The World Wide Web Security FAQ

8. Server Logs and Privacy

(Thanks to Bob Bagwill who contributed many of the Q&A's in this section)

Q50: What information do readers reveal that they might want to keep private?

Most servers log every access. The log usually includes the IP address and/or host name, the time of the download, the user's name (if known by user authentication or obtained by the identd protocol), the URL requested (including the values of any variables from a form submitted using the GET method), the status of the request, and the size of the data transmitted. Some browsers also provide the client the reader is using, the URL that the client came from, and the user's e-mail address. Servers can log this information as well, or make it available to CGI scripts. Most WWW clients are probably run from single-user machines, thus a download can be attributed to an individual. Revealing any of those datums could be potentially damaging to a reader.

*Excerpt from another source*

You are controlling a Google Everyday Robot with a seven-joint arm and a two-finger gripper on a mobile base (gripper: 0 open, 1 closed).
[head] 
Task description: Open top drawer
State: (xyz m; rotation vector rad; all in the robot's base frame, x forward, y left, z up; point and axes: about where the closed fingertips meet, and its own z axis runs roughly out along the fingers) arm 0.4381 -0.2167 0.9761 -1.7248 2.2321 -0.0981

For example, XYZ.com downloading financial reports on ABC.com could signal a corporate takeover. The accesses to a internal job posting reveals who might be interested in changing jobs. The time a cartoon was downloaded reveals that the reader is misusing company resources. A referral log entry might contain something like:

 file://prez.xyz.com/hotlists/stocks2sellshort.html -> http://www.xyz.com/

The pattern of accesses made by an individual can reveal how they intend to use the information. And the input to searches can be particularly revealing.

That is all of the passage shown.